TASK STATEMENT:
Search the records below for the word "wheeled". Pull out each line that has it.

SUPPLIED RECORDS:
------------------------------------------------

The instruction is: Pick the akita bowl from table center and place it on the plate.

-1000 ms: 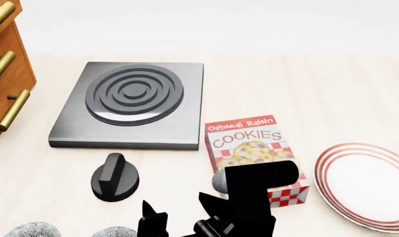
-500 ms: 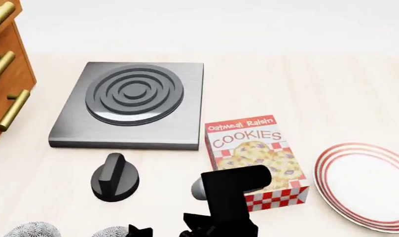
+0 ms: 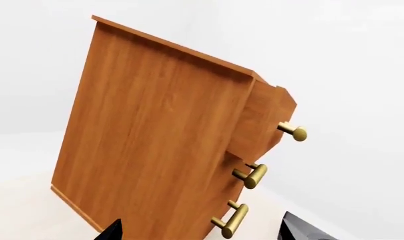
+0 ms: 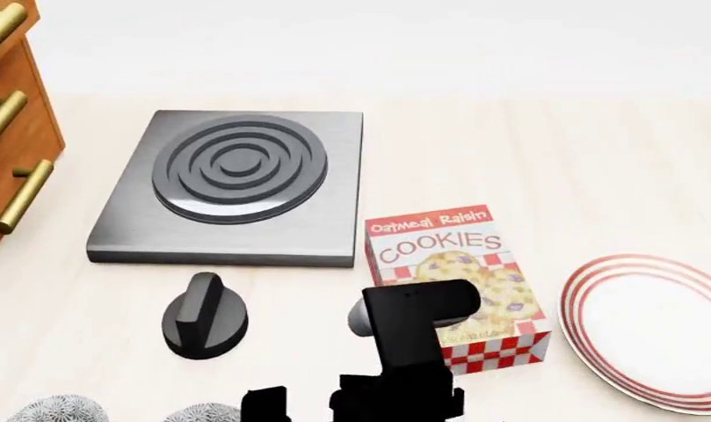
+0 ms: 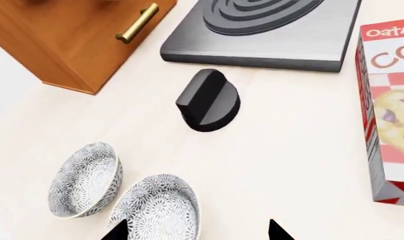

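Clearly — "Oatmeal Raisin COOKIES" box [image 4: 455, 277]

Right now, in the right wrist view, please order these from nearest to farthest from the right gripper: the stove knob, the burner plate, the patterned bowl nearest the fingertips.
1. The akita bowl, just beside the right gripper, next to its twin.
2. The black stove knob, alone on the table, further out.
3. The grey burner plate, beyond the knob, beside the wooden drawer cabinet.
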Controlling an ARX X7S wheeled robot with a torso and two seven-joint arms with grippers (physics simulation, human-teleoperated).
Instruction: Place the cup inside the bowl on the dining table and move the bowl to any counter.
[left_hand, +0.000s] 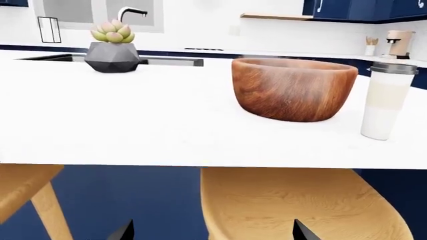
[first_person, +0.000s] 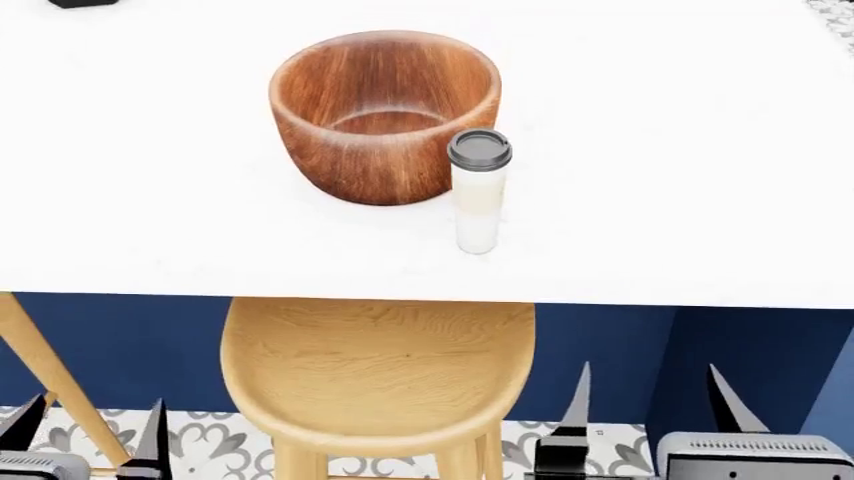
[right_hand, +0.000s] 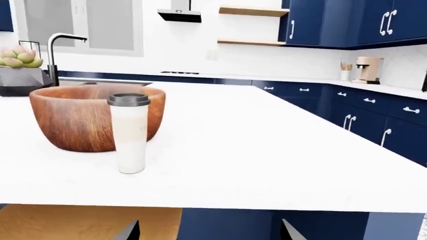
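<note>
Both my pincers, left (first_person: 87, 430) and right (first_person: 654, 400), hang released below the worktop (first_person: 667, 150) edge, grasping nothing. A stool (first_person: 378, 365) sits between them. Ahead of my right pincer stands the cup (first_person: 478, 190), upright; bowl (first_person: 383, 115) just beyond, empty.

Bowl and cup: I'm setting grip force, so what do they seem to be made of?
The bowl looks like thick reddish-brown wood with a smooth, slightly satin finish; grain streaks run down its walls. The cup looks like matte cream paper or thin plastic, which one I cannot tell, with a dark grey lid, probably plastic.
</note>
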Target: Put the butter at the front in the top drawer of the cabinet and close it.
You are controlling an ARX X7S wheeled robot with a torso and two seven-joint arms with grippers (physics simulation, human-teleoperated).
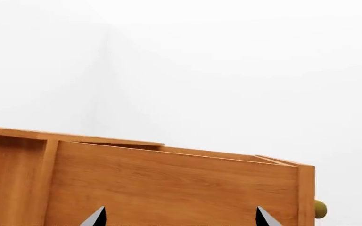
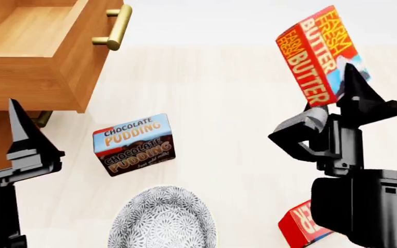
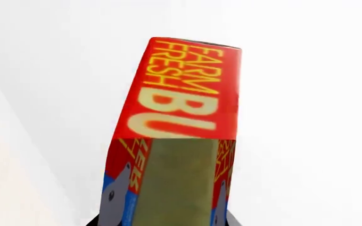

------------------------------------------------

OUTPUT FOR THIS EXERCISE:
Controlling an ARX X7S wheeled robot with a torso and two seven-joint arms with grippers (physics simulation, human-teleoperated).
You are controlling an ARX X7S wheeled robot with a torso and two seven-joint arms with grippers (physics simulation, human-teleoperated).

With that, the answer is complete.